Il boom dei K-MMORPGs
Se c’è un genere prediletto a Seoul e dintorni è sicuramente quello dei MMORPGs. Gli studi coreani hanno sfornato nel corso degli anni una moltitudine di RPG online, gratuiti e non, capaci di conquistare sia il pubblico in patria che quello europeo e statunitense. I precursori di questo filone sono senza alcun dubbio Lineage, Ragnarok Online e MapleStory. Lineage, che debuttò per la prima volta su PC nel 1998, costituisce una vera e propria istituzione nel mondo dei MMORPGs, essendo stato il primo di produzione asiatica a rubare lo scettro di videogame online più popolare a Ultima Online. Qualche anno più tardi, nel 2002, toccò ancora una volta ad titolo coreano sbaragliare la concorrenza occidentale. Ragnarok Online, MMORPGs in stile medieval-fantasy caratterizzato dai personaggi realizzati in sprites 2D e sviluppato da Gravity Corp, registrò oltre 25 milioni di iscritti nel suo ciclo vitale, divenendo molto celebre anche in Italia. Poco più tardi, un altro gioco coreano sempre in stile 2D fece altrettanto successo, anche grazie alla formula del free-to-play. MapleStory, sviluppato inizialmente dalla coreana Wizet, permetteva a chiunque di provare le emozioni del gioco online, sia per la sua natura gratuita, sia per il comparto grafico minimalista che garantiva ottime prestazioni anche su PC poco performanti in termini di hardware. Negli anni a venire si sono poi susseguiti decine e decine di MMORPGs Made in Korea più o meno di successo, da Lost Ark, ad Aion passando per Dekaron e Cabal II, una tradizione che non sembra essere intenzionata a fermarsi. Una chiara dimostrazione di quanto il pallino per i giochi “di società” da parte dei coreani arrivi da ben prima di Squid Game…
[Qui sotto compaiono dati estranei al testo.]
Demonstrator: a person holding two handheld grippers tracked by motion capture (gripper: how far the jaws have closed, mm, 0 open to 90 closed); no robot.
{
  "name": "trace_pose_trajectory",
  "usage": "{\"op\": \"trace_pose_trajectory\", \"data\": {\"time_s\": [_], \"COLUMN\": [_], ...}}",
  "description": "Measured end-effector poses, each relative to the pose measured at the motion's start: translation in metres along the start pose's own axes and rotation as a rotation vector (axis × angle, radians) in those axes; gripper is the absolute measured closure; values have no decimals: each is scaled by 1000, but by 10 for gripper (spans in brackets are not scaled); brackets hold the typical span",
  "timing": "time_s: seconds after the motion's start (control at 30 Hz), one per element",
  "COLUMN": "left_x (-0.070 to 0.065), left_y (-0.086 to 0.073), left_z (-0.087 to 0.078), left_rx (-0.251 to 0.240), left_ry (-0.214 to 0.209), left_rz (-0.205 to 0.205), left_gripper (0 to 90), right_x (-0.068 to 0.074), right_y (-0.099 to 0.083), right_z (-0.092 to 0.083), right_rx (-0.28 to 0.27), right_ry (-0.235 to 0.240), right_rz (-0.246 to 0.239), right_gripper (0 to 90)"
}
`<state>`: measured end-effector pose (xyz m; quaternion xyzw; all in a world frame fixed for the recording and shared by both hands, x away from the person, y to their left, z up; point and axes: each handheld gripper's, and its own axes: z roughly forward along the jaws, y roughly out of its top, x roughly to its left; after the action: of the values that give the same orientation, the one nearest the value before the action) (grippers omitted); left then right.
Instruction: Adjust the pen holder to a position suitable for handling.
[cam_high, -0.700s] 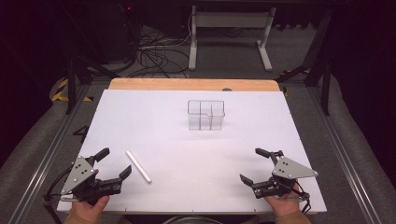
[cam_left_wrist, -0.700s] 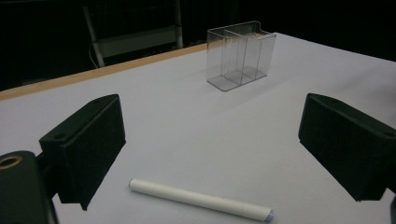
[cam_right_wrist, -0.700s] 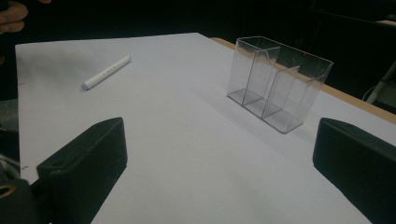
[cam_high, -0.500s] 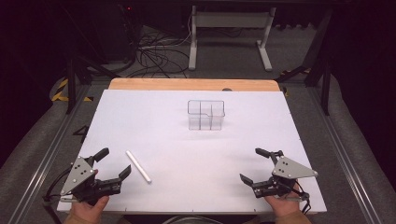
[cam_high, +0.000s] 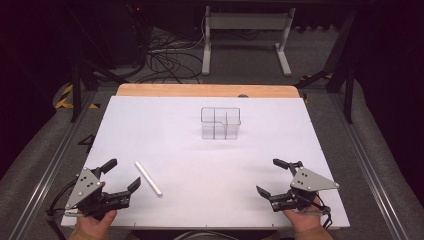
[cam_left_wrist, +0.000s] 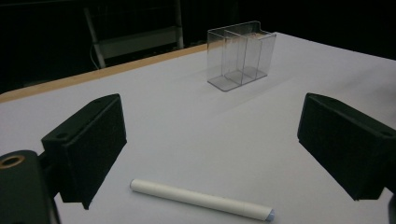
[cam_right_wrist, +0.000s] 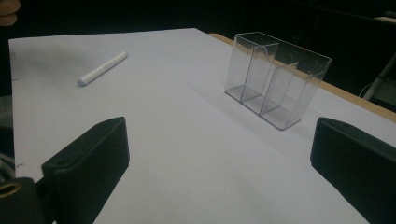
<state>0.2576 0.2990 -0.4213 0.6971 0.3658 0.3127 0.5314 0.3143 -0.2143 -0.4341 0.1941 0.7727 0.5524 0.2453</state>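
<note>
High view: two hand-held grippers rest at the lower corners of the white table (cam_high: 300, 130). The left gripper (cam_high: 123, 175), lower left of the frame, has its jaws spread wide with nothing between them; the right gripper (cam_high: 269, 176), lower right, is likewise spread and empty. The white marker (cam_high: 148, 178) lies flat on the sheet just right of the left gripper, slanting from upper left to lower right, touching neither jaw. The clear holder (cam_high: 221, 122) stands upright above centre, well apart from both grippers; its compartments look empty.

Left gripper view: we see the marker (cam_left_wrist: 201, 199) lying crosswise low in the frame, between and just ahead of the two black jaws, with the holder (cam_left_wrist: 242, 56) far behind at the top.

We judge the step in hand to be the reach for the marker. To do it well, we lower the left gripper until the jaws straddle the barrel near its middle, square to its length, then close gently so it cannot roll or pivot away.
</note>
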Motion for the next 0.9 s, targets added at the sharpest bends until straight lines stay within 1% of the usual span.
{"op": "trace_pose_trajectory", "data": {"time_s": [0.1, 0.23, 0.37, 0.5, 0.6, 0.63, 0.73, 0.9], "left_x": [0, 0, 0, -1, -2, -2, -2, -1], "left_y": [0, 0, 0, 1, 1, 1, 1, 1], "left_z": [0, 0, 0, 0, 0, 1, 1, 2], "left_rx": [2, -4, 0, 4, 7, 10, 9, 7], "left_ry": [-1, -11, -3, 3, 5, 7, 6, 6], "left_rz": [1, -5, -1, 10, 21, 25, 21, 23], "left_gripper": [88, 88, 89, 90, 90, 90, 90, 90], "right_x": [0, -1, -2, -4, -6, -7, -9, -13], "right_y": [0, 2, 5, 11, 15, 16, 19, 26], "right_z": [0, 0, 0, 2, 5, 6, 8, 14], "right_rx": [2, -1, 2, 10, 13, 16, 23, 22], "right_ry": [-2, -1, -3, 2, 11, 11, 13, 21], "right_rz": [-3, 9, 14, 10, 21, 18, 19, 21], "right_gripper": [49, 49, 49, 49, 48, 48, 47, 46]}}
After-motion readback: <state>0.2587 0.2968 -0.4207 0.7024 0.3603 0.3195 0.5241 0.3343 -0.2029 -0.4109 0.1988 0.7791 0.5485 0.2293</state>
Project EVE e il futuro del made in Korea
I prossimi anni potrebbero vedere la Corea del Sud fare la voce grossa nel settore dei videogames, e non solo per quanto riguarda i MMORPG. In futuro la Corea potrebbe infatti ritagliarsi maggiore spazio da comprimaria anche in quest’ambito, con titoli che sembrano essere destinati a lasciare il segno. Project EVE, in sviluppo presso la coreana SHIFT UP Corporation, è sicuramente fra i progetti più interessanti provenienti dalla terra dei BTS. Il gioco, previsto per il prossimo anno sulle console di nuova generazione, si candida per essere il successore di giochi come Bayonetta e NiER, un action frenetico e pirotecnico realizzato con una spettacolare veste grafica in Unreal Engine 4 e una massiccia dose di fan service. Il coloratissimo DokeV di Pearl Abyss è invece un open world che strizza l’occhio alla serie di Pokémon, alternando fasi RPG ad altre più action in stile Splatoon. Presentato anch’esso in pompa magna con un trailer di ottima fattura DokeV, così come il cugino Project EVE, lasciano però non pochi dubbi sull’effettiva qualità del gioco, apparsi fin troppo artificiali e poco veritieri. Il rischio, soprattutto per un Pokémon-like come DokeV, è quello poi di ritrovarsi fra le mani l’ennesimo clone di un titolo famoso che fatica a brillare per originalità e, soprattutto, per qualità. Bisogna però dare una (o anche più) chance e fiducia ad un mercato ancora nella sua fase embrionale, e che potrebbe espandersi a tal punto da regalare gioie in futuro. Non ci resta quindi che aspettare e sperare che i recenti successi cinematografici e televisivi di film come Parasite o serie come Squid Game possano replicarsi anche in ambito videoludico.